SMALL BUSINESS INNOVATION RESEARCH PROGRAM 

NIH GUIDE, Volume 26, Number 28, August 22, 1997

 

P.T. 34



Keywords:

  Biomedical Research, Multidiscipl 

 

National Institutes of Health

Centers for Disease Control and Prevention

 

Contract Proposal Receipt Date:  November 5, 1997

 

Innovative technologies and methodologies fuel progress in biomedical

and behavioral research and represent an increasingly important area

of the economy.  The Small Business Innovation Research (SBIR)

program provides support for research and development (R&D) of new or

improved technologies and methodologies which have the potential to

succeed as commercial products.

 

The purpose of this notice is to (1) announce the issuance of the

SOLICITATION OF THE PUBLIC HEALTH SERVICE FOR SMALL BUSINESS

INNOVATION RESEARCH CONTRACT PROPOSALS (PHS 98-1) with a due date for

receipt of SBIR CONTRACT proposals of November 5, 1997; and (2)

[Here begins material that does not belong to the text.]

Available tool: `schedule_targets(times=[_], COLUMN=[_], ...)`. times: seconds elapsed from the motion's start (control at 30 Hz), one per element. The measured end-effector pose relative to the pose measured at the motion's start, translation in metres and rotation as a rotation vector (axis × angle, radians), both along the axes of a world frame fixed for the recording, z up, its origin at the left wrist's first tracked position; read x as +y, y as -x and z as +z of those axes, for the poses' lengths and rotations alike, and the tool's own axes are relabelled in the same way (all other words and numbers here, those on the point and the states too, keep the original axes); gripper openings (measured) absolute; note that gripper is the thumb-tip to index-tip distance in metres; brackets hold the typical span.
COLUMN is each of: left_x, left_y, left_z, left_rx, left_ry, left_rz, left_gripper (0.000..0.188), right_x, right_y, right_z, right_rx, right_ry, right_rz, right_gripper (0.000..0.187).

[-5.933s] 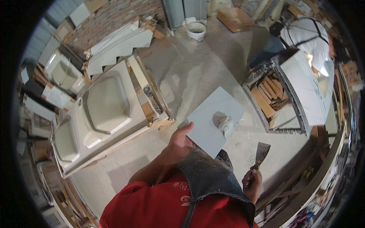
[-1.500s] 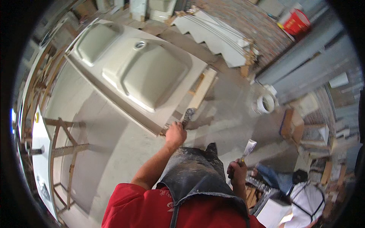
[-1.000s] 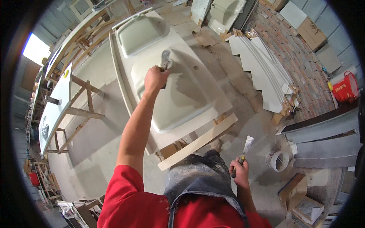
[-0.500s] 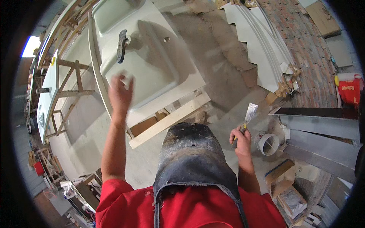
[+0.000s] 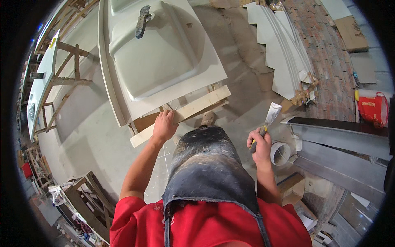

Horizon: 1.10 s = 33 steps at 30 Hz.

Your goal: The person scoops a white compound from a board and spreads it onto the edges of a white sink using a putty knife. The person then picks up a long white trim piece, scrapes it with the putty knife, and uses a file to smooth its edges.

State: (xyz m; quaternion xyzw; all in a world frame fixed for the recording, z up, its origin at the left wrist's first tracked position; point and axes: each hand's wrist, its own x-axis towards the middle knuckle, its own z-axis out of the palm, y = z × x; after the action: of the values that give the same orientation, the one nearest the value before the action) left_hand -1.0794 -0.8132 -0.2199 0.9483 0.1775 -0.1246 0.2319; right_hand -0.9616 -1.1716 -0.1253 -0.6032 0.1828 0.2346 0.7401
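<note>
My left hand [image 5: 164,125] lies across a light wooden plank [image 5: 201,101] at the near end of a pale countertop [image 5: 212,70]. Its fingers curl over the plank's far edge. A wide cream sink basin [image 5: 152,70] is part of the countertop, with a dark, stained, narrow piece [image 5: 142,22] lying near its drain hole. In my right hand [image 5: 261,146] is a putty knife [image 5: 272,113], gripped by its dark and yellow handle, with the broad, smeared blade pointing up and away. The palm side of my left hand is hidden.
A white bucket [image 5: 280,154] stands beside my right hand. Farther right are grey metal beams [image 5: 341,133] and a red bag [image 5: 373,110]. White panels [image 5: 279,53] lean by a brick strip [image 5: 329,61]. Wooden stands [image 5: 68,80] hold another slab at left. My dark apron [image 5: 207,164] is below.
My left hand has come down from above the basin onto the wooden plank. My right hand keeps hold of the putty knife. The view has shifted, with the countertop higher in it.
</note>
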Motion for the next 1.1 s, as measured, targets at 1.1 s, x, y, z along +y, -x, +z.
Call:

inform the public about the opportunities that the SBIR program

offers to small business concerns as well as to scientists at

research institutions, including colleges and universities.  The SBIR

legislation requires the Public Health Service (PHS), Department of

Health and Human Services, and certain other federal agencies to

reserve 2.5 percent of their extramural research or R&D budgets for

an SBIR program.  The PHS SBIR set-aside requirement for FY 1998 is

estimated to be $260-$270 million.

 

The offeror organization must be a small business concern, and the

PRIMARY EMPLOYMENT of the principal investigator MUST be with the

small business concern at the time of award and during the conduct of

the proposed project.  In accord with the intent of the SBIR program

to increase private sector commercialization of innovations derived

from federal R&D, scientists at research institutions can play an

important role in an SBIR project by serving as consultants and/or

subcontractors to the small business concern.  Normally, one-third of

the Phase I budget may be spent on consultant and/or subcontractual

costs, and one-half of the Phase II budget may be spent on such

costs.  In this manner, a small business concern with limited

expertise and/or research facilities may benefit from teaming with a

scientist(s) at a research institution; for the scientist(s) at a

research institution, this team effort provides support for R&D not

otherwise obtained.

 

The SBIR program consists of the following three phases:

 

PHASE I:  The objective of this phase is to determine the scientific

and technical merit and feasibility and potential for

commercialization of the proposed research or R&D efforts and the

quality of performance of the small business concern, before

consideration of further federal support in Phase II.

 

PHASE II:  The objective of this phase is to continue the research or

R&D efforts initiated in Phase I.  Funding shall be based on the

results of Phase I and the scientific and technical merit and

commercial potential of the Phase II proposal.  Only Phase I

contractors are eligible to apply for Phase II funding, and Phase II

proposals may be submitted upon the request of the Contracting

Officer ONLY.  (However, see ~Fast-Track~ Initiative below.)

 

PHASE III:  The objective of this phase, where appropriate, is for

the small business concern to pursue, with non-SBIR funds, the

commercialization of the results of the research or R&D funded in

Phases I and II.

 

The amount and period of support for SBIR awards are as follows:

 

PHASE I:  Normally, awards may not exceed $100,000 for direct costs,

indirect costs, and negotiated fixed fee for a period normally not to

exceed six months.

 

PHASE II: Normally, awards may not exceed $750,000 for direct costs,

indirect costs, and negotiated fixed fee for a period normally not to

exceed two years, that is, normally, a two-year Phase II project may

not cost more than $750,000 for that project.  Only one Phase II

award may be made for any SBIR project.

 

~FAST-TRACK~ INITIATIVE (Applicable only to proposals submitted to

National Institutes of Health [NIH])

 

Fast-Track is a parallel review option available to those small

business concerns (offeror organizations) whose proposals satisfy

additional criteria which enhance the probability of the project's

commercial success.  Proposals that do not meet these criteria may be

redirected for review through the standard review procedures

described in the PHS SBIR Contract Solicitation under section IX,

Method of Selection and Evaluation Criteria.

 

Fast-Track offers two major advantages:

 

1.  Concurrent peer review of both Phase I and Phase II projects.

 

Fast-Track SBIR proposals for both Phase I and Phase II must be

submitted together for concurrent initial peer review and evaluation.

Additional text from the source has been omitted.